Son of a cunning and ambitious onetime ironworker, Jorge swept like a whirlwind through the first two grades of school in one month at Reconquista, in the province of Santa Fé, where he was born. Then his father took him out of school, bought textbooks, let Jorge go his own way. Three years ago the boy began to scribble strange, cabalistic signs. Father Santiago Fernández thought he had suffered a nervous breakdown from too much study. But a local doctor told him his son had picked up some elementary chemical formulas, was trying to analyze and combine them.

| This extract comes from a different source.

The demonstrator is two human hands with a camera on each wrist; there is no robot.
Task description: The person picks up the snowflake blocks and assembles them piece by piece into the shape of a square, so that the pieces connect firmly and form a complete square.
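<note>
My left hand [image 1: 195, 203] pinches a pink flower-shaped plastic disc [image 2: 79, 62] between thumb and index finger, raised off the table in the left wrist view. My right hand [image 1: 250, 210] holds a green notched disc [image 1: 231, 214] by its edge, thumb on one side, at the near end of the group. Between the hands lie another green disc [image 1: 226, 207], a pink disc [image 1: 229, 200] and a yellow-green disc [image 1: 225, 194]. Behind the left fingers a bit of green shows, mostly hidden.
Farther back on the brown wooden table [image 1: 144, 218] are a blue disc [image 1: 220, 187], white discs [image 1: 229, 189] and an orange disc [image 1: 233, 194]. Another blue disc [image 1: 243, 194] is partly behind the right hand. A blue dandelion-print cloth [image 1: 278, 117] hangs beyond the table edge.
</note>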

Chemists of note have testified to Jorge’s extraordinary chemical knowledge. One was Dr. Horacio Damianovich, founder of Santa Fé’s School of Chemistry, who last week busied himself taking up a private collection for the boy. The chief chemist of E. I. du Pont de Nemours & Co.’s Argentine branch examined Jorge, found he has the chemical background of a college sophomore. A charming, volatile lad, Jorge can rattle off the laws of Faraday, Gay-Lussac, Pascal, Torricelli faster than most scholars twice his age can follow. Last week Santa Fé’s Parliament debated the question of appropriating 50,000 pesos to continue his education, decided to turn the case over to a Senate committee for further study.